Everyone of working age would have definitely have heard of Central Provident Fund (CPF). At individual level, they either love it or do not like it. Those who do not like it may feel that it is a forced saving and fear policy changes impacting the scheme or even that it is a scam. In some cases, they may have been misinformed. Whereas those who love it understands the benefits and maxmises it.
I used to belong to the camp that did not like it mainly because of the fear of policy changes and I felt that I could earn more through investment rather than have the money sitting in CPF earning up to 3.5% (for OA) or 5% for (MA and SA).
I was too naive. Having embarked on the investing journey sine 2011, I realised that it is not easy getting a portfolio yield of 5%. From my records, I have not even reached 5% yet, even after 11 years. But bearing unforeseen circumstances, I should get above 5% this year. Due to this experience, I decided to explore CPF and join the 1M65 telegram group. As I understood CPF more, I appreciated it more. I decided to explore ways to maxmise it without topping up with cash unnecessarily as there was still a policy risks such as changes to withdrawal age.
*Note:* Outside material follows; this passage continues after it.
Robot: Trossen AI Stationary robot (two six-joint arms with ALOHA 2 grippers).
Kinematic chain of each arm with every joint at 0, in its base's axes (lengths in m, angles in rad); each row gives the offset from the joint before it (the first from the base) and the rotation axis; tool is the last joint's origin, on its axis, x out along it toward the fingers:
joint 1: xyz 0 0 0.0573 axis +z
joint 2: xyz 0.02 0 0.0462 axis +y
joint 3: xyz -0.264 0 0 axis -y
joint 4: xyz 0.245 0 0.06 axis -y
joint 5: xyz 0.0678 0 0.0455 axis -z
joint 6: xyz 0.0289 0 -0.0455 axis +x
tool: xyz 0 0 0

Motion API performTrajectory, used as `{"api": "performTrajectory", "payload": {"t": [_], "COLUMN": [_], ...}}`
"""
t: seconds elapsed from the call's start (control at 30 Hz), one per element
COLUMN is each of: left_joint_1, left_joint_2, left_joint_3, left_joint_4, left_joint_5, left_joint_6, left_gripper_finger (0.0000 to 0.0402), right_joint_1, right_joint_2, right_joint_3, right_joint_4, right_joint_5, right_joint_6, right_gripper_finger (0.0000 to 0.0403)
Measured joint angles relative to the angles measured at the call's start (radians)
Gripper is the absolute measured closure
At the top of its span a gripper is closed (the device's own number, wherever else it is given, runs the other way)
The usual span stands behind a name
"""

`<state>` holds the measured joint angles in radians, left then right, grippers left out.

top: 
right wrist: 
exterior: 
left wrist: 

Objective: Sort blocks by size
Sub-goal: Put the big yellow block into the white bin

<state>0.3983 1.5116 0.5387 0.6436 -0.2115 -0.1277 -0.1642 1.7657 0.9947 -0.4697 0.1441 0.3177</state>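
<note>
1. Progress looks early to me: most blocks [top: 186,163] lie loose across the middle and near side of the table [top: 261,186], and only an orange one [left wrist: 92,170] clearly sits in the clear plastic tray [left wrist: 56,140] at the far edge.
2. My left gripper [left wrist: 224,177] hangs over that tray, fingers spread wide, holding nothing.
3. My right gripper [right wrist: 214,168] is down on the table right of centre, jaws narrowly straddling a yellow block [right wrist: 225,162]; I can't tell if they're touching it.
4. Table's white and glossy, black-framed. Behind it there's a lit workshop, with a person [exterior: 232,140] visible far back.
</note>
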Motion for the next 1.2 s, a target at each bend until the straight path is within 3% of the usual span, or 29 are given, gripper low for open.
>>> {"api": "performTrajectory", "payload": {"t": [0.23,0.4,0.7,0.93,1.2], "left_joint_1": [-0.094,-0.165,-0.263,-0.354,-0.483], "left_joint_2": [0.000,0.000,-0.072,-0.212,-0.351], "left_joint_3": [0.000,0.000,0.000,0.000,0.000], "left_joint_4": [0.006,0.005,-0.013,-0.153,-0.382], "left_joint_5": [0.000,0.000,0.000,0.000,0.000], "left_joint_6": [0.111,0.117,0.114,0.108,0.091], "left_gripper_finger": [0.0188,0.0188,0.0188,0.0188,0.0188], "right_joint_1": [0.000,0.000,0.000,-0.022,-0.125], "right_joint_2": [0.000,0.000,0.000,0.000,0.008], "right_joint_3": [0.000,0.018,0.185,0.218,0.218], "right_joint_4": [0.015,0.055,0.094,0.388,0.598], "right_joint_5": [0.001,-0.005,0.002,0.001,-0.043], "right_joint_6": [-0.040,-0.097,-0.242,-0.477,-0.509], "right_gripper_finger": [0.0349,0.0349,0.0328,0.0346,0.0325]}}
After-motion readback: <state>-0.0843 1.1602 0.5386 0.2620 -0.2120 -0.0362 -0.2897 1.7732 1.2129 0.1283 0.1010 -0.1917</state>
I had two immediate priorities. The first was to transfer excess money from OA to SA to earn a higher interest while balancing the need that I still need OA for monthly deductions for housing. This was not an easy decision as this transfer is irreversible. If I am out of job, I could run into the risk of having to use cash for my monthly deductions when my OA runs out. Hence, proper planning is important and it is essential to ensure that you have at least 6 to 12 months of buffer for your monthly deductions.
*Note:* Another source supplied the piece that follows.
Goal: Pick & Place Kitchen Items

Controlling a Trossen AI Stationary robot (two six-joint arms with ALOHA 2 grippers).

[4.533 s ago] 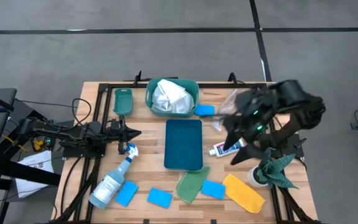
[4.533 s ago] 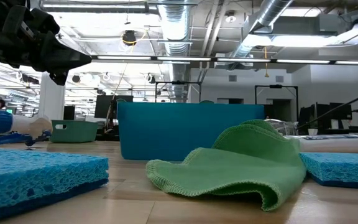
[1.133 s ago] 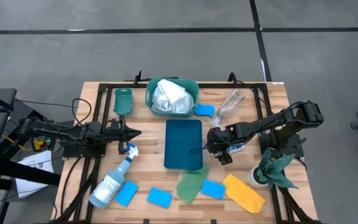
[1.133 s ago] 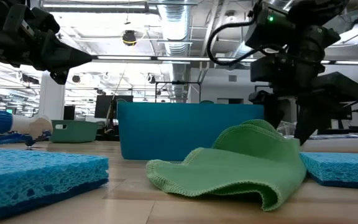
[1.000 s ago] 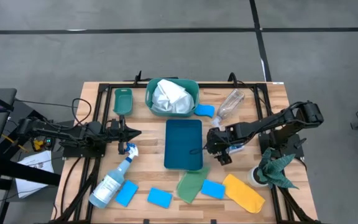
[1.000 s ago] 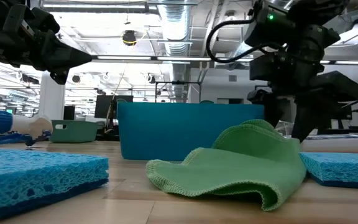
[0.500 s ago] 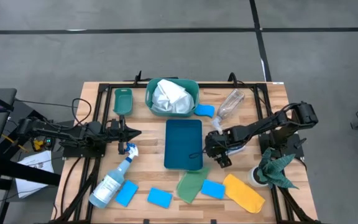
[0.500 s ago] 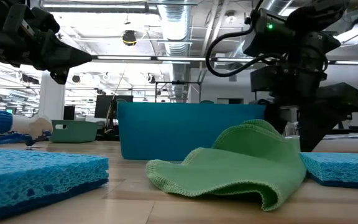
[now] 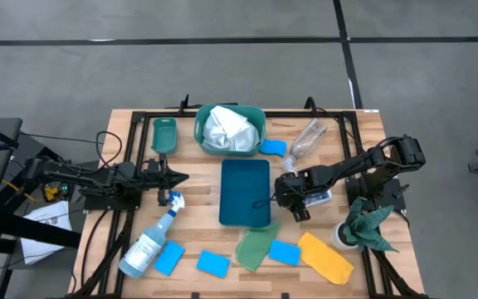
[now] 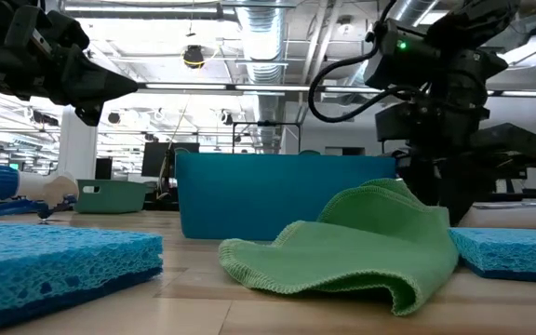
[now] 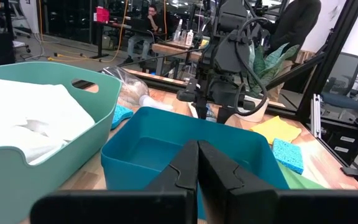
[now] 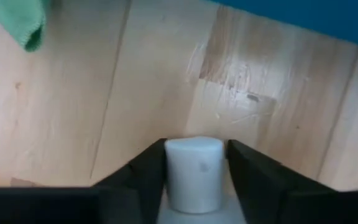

Second, reach MA Basic Healthcare Sum (BHS), so that contributions meant for MA would flow to SA instead. I had actually reached BHS since 2022. When 2023 started, I did a top up of $2,500 to my MA using cash in January. Also, whenever I had deductions in MA for insurance, I topped up the shortfall in amount to reach BHS in the same month. This is because I wanted my contributions meant for MA to flow into SA. This is a win win situation for me as based on my income assessment projection, my cash top ups to MA will be eligible for tax relief.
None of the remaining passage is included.